▶ **What you need to do**:
Scan the records below. List lines holding "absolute".

──────── Supplied data

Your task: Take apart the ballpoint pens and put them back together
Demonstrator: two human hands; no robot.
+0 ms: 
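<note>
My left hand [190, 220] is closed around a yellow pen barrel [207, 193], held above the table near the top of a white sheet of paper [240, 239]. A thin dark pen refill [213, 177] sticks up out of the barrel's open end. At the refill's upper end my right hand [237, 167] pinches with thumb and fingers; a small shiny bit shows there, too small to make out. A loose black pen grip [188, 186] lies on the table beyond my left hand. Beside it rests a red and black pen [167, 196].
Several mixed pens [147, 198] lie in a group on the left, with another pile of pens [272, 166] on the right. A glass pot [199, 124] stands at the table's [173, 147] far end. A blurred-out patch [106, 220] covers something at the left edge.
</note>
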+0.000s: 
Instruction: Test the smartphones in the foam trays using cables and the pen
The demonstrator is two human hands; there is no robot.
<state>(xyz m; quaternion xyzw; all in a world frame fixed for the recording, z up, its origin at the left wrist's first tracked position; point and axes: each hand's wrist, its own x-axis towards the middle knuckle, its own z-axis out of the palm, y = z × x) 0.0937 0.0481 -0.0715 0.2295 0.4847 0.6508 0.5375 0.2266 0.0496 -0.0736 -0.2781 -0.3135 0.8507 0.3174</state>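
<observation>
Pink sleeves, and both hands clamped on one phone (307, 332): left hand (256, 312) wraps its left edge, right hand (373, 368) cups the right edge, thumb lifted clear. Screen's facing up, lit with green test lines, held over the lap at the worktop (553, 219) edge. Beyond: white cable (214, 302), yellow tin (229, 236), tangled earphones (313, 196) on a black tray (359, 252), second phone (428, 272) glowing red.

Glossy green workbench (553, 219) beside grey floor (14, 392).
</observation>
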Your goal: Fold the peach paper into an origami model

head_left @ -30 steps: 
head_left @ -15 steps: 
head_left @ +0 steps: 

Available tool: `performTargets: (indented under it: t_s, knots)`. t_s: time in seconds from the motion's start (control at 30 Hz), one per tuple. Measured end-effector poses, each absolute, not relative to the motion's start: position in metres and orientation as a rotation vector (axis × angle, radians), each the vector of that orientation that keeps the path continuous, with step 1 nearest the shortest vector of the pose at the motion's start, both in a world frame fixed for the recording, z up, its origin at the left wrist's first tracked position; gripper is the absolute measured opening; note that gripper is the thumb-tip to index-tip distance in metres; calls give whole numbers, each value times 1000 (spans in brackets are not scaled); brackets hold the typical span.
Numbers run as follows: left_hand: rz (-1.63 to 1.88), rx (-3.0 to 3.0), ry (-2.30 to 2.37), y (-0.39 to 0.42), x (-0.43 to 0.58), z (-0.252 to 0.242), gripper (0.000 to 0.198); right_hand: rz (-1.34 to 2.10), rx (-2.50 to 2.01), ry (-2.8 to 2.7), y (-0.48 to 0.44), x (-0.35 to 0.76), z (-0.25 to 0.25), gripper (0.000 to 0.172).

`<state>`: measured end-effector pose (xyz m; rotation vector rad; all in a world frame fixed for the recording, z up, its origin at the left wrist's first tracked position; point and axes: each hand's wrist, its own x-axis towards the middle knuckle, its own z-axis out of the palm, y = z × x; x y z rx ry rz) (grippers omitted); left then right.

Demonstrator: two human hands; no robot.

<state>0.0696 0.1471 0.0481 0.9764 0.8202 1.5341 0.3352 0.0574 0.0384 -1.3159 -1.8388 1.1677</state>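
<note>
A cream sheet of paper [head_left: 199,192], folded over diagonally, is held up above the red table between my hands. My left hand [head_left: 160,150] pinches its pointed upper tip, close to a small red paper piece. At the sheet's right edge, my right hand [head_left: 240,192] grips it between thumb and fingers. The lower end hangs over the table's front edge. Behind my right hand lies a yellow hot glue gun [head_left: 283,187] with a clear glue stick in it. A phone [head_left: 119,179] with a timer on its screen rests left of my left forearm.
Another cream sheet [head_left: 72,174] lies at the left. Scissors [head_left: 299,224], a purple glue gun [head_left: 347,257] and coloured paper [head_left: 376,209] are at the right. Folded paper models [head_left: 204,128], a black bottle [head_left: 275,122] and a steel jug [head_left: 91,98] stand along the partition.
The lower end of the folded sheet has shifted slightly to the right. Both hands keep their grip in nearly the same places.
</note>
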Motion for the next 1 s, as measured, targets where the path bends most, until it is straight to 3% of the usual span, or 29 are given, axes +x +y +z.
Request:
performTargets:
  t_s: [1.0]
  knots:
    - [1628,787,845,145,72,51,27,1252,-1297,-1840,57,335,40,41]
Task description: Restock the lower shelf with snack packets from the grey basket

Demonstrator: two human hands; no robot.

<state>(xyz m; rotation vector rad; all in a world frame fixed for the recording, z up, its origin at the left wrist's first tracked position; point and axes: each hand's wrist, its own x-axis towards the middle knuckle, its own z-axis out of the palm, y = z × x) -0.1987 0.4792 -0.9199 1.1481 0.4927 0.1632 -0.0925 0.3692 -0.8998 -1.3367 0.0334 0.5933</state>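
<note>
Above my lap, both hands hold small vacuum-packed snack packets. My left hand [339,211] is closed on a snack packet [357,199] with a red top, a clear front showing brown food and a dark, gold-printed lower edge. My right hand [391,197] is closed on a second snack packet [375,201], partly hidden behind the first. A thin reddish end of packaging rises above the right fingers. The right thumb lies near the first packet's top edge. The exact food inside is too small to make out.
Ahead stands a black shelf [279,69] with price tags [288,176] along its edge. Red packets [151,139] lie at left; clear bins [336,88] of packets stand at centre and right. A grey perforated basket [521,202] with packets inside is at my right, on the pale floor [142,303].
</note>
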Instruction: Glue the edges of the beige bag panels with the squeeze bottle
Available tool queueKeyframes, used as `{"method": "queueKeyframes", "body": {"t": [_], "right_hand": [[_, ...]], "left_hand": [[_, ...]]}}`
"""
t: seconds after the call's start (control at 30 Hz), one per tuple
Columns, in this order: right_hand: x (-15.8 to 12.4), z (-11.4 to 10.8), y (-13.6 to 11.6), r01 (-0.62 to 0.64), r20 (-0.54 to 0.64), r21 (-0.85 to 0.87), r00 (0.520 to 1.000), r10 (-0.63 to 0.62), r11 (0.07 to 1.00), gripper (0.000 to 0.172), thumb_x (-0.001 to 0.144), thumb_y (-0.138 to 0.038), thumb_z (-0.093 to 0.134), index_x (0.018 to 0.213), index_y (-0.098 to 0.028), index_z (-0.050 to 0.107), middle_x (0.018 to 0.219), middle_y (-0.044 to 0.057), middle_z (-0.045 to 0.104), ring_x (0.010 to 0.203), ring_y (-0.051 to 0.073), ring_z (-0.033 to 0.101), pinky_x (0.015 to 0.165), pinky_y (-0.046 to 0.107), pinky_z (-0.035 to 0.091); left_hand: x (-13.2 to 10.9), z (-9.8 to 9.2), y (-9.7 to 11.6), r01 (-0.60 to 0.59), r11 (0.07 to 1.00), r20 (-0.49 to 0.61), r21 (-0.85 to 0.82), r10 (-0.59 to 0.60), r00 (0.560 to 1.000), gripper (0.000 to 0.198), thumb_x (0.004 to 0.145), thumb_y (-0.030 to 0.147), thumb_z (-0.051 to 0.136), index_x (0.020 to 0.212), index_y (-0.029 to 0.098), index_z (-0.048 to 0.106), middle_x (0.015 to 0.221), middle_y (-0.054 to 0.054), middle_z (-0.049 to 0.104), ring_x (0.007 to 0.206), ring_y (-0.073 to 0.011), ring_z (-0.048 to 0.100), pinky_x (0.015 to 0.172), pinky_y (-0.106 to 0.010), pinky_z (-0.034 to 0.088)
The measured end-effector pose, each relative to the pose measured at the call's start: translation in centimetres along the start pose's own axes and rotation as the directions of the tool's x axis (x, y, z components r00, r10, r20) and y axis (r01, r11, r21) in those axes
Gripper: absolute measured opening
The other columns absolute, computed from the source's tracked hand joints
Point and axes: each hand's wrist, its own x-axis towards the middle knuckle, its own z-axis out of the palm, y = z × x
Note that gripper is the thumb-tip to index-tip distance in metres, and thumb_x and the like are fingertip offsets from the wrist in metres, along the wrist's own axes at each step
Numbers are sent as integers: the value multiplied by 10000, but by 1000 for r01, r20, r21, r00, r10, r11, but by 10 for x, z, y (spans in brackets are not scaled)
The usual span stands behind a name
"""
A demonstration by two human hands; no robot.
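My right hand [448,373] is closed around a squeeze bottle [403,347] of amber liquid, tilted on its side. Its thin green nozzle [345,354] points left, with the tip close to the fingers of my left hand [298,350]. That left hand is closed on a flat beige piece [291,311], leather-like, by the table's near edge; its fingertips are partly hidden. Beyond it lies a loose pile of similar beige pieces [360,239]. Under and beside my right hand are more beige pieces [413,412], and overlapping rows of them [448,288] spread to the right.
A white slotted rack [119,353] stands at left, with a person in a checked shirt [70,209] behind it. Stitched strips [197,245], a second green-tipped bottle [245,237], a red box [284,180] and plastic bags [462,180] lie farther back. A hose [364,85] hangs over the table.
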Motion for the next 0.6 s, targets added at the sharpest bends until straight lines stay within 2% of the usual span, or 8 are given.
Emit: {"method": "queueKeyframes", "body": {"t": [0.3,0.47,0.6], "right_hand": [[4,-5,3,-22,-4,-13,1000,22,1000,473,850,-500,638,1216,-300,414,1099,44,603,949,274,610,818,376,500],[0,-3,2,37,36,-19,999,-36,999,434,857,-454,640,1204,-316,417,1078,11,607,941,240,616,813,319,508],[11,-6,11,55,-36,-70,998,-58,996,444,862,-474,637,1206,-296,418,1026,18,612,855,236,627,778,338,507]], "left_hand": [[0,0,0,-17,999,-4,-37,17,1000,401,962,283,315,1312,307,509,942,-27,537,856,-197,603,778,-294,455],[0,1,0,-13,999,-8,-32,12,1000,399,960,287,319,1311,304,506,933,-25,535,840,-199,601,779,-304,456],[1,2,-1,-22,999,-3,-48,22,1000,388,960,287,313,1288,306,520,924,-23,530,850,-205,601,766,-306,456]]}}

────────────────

▶ **Finished task**:
Available tool: `performTargets: (indented under it: t_s, knots)`. t_s: time in seconds from the motion's start (control at 30 Hz), one per tuple. Measured end-effector poses, each absolute, not relative to the motion's start: position in metres and orientation as a rotation vector (axis × angle, radians), each the vector of that orientation that keeps the path continuous, with step 1 nearest the shortest vector of the pose at the motion's start, both in a world frame fixed for the recording, z up, its origin at the left wrist's first tracked position; gripper is the absolute measured opening; note that gripper is the thumb-tip to index-tip distance in metres; calls give whole numbers, each value times 1000 (spans in brackets are not scaled); brackets hold the typical span.
Gripper: absolute measured opening
The other columns absolute, computed from the source's tracked hand joints

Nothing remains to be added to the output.